What is the reasonable range for that parameter?

1 second - 1 hour ?

What are the tradeoffs of a long interval vs short interval?

I had in mind 30 seconds for my app.

Does the background housekeeping tasks induce lock contention to the threads using the allocator?

Which stats to look at to determine that increasing the max cache sizes could have a positive effect?

overflows / underflows ratio? anything else?

lano1106 commented 3 months ago

I have been running the gperftools benchmark to compare glibc, gperftools and this project... https://github.com/gperftools/gperftools/blob/master/benchmark/malloc_bench.cc

unless tweaking the params that I have requested assistance with change anything, it seems like there is an obvious winner...

there must be something that your project do that is better in some way and I need your help to appreciate what makes your lib shine because so far, I am unconvinced...

ckennelly commented 2 months ago

Assuming your timings are in nanoseconds, these all seem high for our fastpath on modern hardware in a microbenchmark. The main issue that likely springs to mind is glibc managing rseq registration and preventing TCMalloc's fastpath from being active.

All but two of our defaults in the Github repo reflect our production configuration defaults, as noted here.

lano1106 commented 2 months ago

Hi Chris,

yes the times are in nanoseconds

I have noted that your prod config differ. The attempt to mimick what you do is the motivation behind opening this issue.

As you know, I am perfectly aware of the possible rseq conflict with glibc. I did launch the tcmalloc bench with:

GLIBC_TUNABLES=glibc.pthread.rseq=0 ./malloc_bench

but I can be even more explicit by testing tcmalloc::MallocExtension::PerCpuCachesActive() from main() before executing the tests...

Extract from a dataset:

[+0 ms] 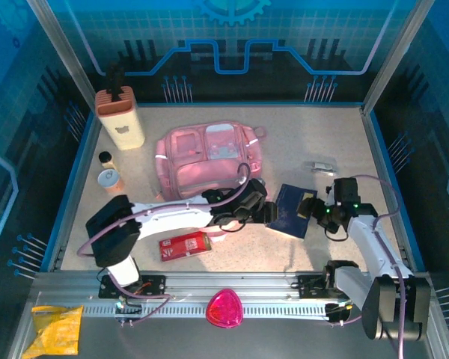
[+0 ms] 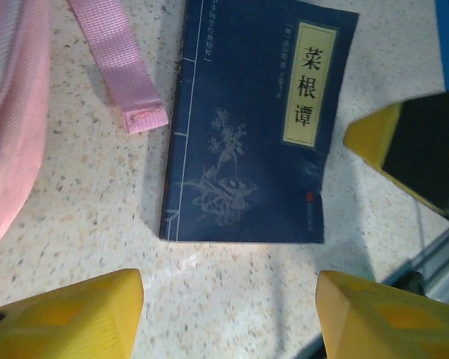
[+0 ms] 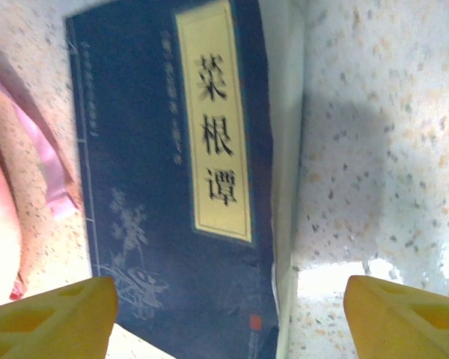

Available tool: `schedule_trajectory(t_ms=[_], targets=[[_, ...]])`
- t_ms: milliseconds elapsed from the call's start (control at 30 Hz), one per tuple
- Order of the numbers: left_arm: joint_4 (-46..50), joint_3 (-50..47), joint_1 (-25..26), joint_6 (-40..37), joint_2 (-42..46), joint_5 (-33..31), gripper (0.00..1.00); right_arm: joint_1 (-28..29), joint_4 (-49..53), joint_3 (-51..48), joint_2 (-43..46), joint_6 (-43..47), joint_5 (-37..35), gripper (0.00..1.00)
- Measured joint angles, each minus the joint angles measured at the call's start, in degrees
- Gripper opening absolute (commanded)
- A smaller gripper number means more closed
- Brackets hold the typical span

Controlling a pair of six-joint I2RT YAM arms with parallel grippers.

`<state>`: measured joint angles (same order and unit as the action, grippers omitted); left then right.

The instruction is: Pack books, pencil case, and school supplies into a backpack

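The navy book (image 1: 290, 211) with the pale title strip lies flat on the table (image 1: 299, 142), between the two arms. The left pincer (image 2: 228, 314) hovers at its 9 o'clock edge, fingers apart and holding nothing. The right pincer (image 3: 228, 318) hovers at its 3 o'clock edge, likewise apart and empty. The pink backpack (image 1: 209, 161) sits at the book's 10 o'clock, and the red pencil case (image 1: 185, 245) at its 8 o'clock.
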<state>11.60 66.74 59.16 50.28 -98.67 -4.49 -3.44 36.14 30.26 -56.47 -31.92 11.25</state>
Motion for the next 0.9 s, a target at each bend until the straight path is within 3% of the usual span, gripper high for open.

I'll do that and report back:

int main(void)
{
  printf("Trying to randomize freelists..."); fflush(stdout);
  randomize_size_classes();
  printf("done. PerCpuCachesActive:%s\n",
         tcmalloc::MallocExtension::PerCpuCachesActive()?"true":"false");

Trying to randomize freelists...done. PerCpuCachesActive:true

the provided tcmalloc execution time results are with the rseq perCpu cache enabled...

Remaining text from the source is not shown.